Russland hätte also machen können, was es will? Hat es das
denn mittlerweile ratifiziert?
Jein, gegenüber den Russland bestand in der allgemeinen Lesart keinerlei Verpflichtung die Standarts der Haager Landkriegsordnung einzuhalten.
Und da die Sowjetrussen sie selbst nicht anerkannt haben, haben sie auch nicht danach handeln müssen. Mitunter deshalb sind auf deutscher Seite hundertausende russische und auf russischer Seite hundertausende deutsche Kriegsgefangene unter schlimmsten Bedingungen zu Tode gekommen.
Darauf zielte ja auch eine meiner Fragen ab: konnte das U-Boot
bzw. der Kommandant sicher sein, dass einsatzfähige Truppen an
Bord waren?
Brauchte er nicht. Das Schiff war das primäre Ziel.
Irrelevant. Die Gustloff war ein Kriegsschiff und damit
legitimes militärisches Ziel.
Lt. dem Artikel (zumindest lese ich das so) war die
Wilhelm-Gustloff kein Kriegsschiff, sondern ursprünglich ein
KdF Schiff, welches zur Evakuierung genutzt wurde.
Die Gustloff wurde ab Kriegsbeginn zum Lazarettschiff, später zum Kriegsschiff, zunächst als Wohnschiff und später auch als Truppentransporter. Dementsprechend war sie dann auch Marinegrau gestrichen und jederzeit und überall legitimes militärisches Ziel.
Reicht es denn, wenn Flugabwehrgeschütze an Bord sind, es als
Kriegsschiff zu klassifizieren?
Nein, aber Flugabwehrgeschütze selbst und die Mannschaften, die sie bedienen wären automatisch wieder legitimes militärisches Ziel, von daher dürften sie auch bekämpft werden.
Rhetorische Frage: wenn es tatsächlich lediglich ein
Lazarettschiff gewesen wäre, hätte es nicht angegriffen werden
dürfen, oder?
Wenn sie entsprechend markiert gewesen wäre und der angreifende U-Bootkommandant das erkannt hätte, hätte sie nach dem damaligen Kriegsvölkerrecht - was die Sowjetrussen ja nicht ratifiziert haben - grundsätzlich nicht angegriffen werden dürfen.
Warum nur grundsätzlich?

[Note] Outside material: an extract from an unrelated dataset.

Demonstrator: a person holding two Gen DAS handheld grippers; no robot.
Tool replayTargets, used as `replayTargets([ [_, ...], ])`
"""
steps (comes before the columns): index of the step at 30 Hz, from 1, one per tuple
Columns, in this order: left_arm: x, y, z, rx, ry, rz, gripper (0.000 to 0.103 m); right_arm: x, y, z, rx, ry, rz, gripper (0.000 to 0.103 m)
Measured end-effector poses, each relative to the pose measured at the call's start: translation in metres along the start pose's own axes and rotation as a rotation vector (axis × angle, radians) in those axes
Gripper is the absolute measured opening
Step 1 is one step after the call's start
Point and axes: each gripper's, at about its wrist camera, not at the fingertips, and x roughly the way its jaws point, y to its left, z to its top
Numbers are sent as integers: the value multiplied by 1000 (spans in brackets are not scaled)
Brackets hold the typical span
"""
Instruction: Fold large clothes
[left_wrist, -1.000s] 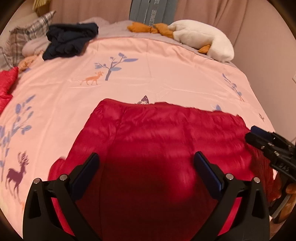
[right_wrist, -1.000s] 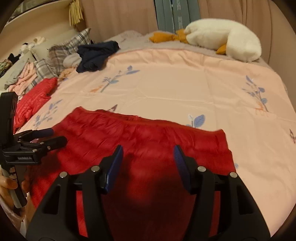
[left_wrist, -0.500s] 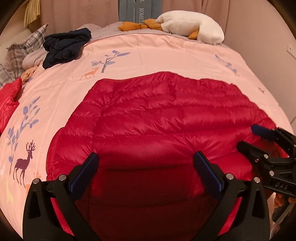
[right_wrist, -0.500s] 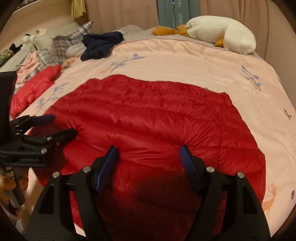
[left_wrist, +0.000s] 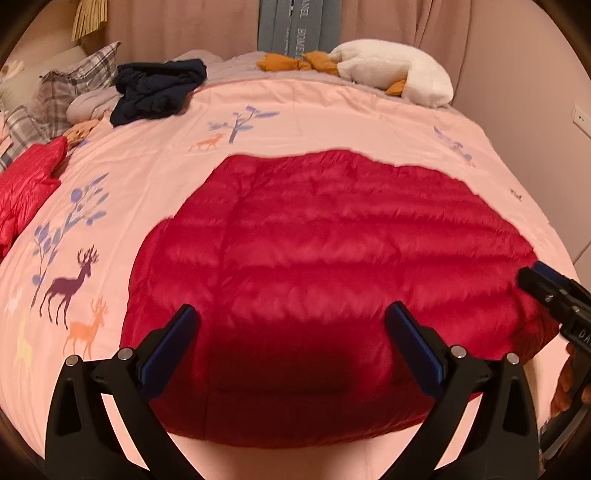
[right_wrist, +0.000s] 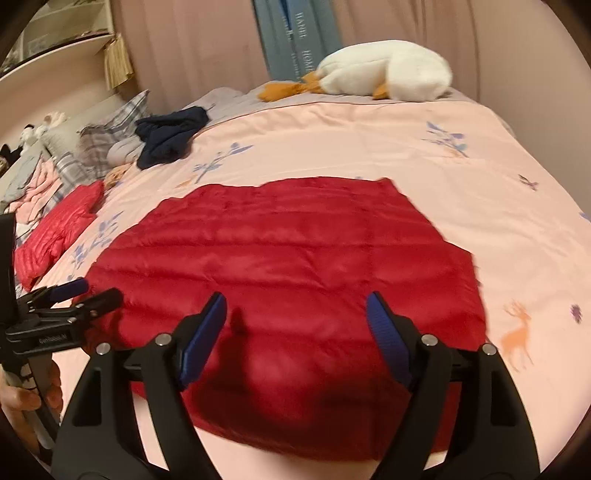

Weil mit den Angehörigen der 2. U-Bootlehrdivision militärische Ziele an Bord waren, die bekämpft werden durften. Wenn der U-Boot Kommandant davon ausgegangen wäre - und davon war in der damaligen Lage auszugehen -, dass auch nicht verwundete Wehrmachtsangehörige/Kombattanten an Bord waren hätte er auch ein Lazarettschiff Gustloff angreifen dürfen.
Was meinst du mit „Transferleistung“?
Ich meine damit, dass im Krieg bzw. in bewaffneten Konflikten für Kombattanten bestimmte rechtliche Grenzen nicht existieren. Ein Kombattant hat ein umfassendes Schädigungsrecht und darf militärische Ziele grundsätzlich immer und überall bekämpfen. Egal ob der gegnerische Soldat schläft oder das gegnerische Patrouillenboot gerade Schiffbrüchige aufnimmt.
Krieg ist unethisch, Krieg ist grenzenlos. Und um hier wenigstens ein klein wenig Ordnung in das Chaos zu bringen gibt es das Humanitäre Völkerrecht (früher Kriegsvölkerrecht). Und weil es Krieg ist setzt man bewaffnete Streitkräfte ein, nicht die Feuerwehr, nicht das THW, nicht die Polizei.
Versteh mich nicht falsch, ich will dich nicht belehren, ich sehe nur, dass du Fragen stellst, die mich sehr an die immernoch recht aktuelle Tanklasterbombardementdiskussion erinnern und hole deswegen etwas weiter aus. 
Frei nach dem Motto: Wie kann man nur so viele Menschen töten?
- Ganz einfach, man schießt selbst, drückt auf einen Knopf oder lässt drücken.
Warum?
- Weil man von seiner (politischen) Führung - damals wie heute - in den Krieg befohlen wurde und einen klaren Auftrag hat.
Zivile Opfer sind da - damals wie heute - mit einkalkuliert, so hart das klingen mag. Das möchten aber hierzulande viele weder hören, noch wissen. Unter anderem auch viele, die selbst im Bundestag sitzen und entsprechende Entscheidungen getroffen haben.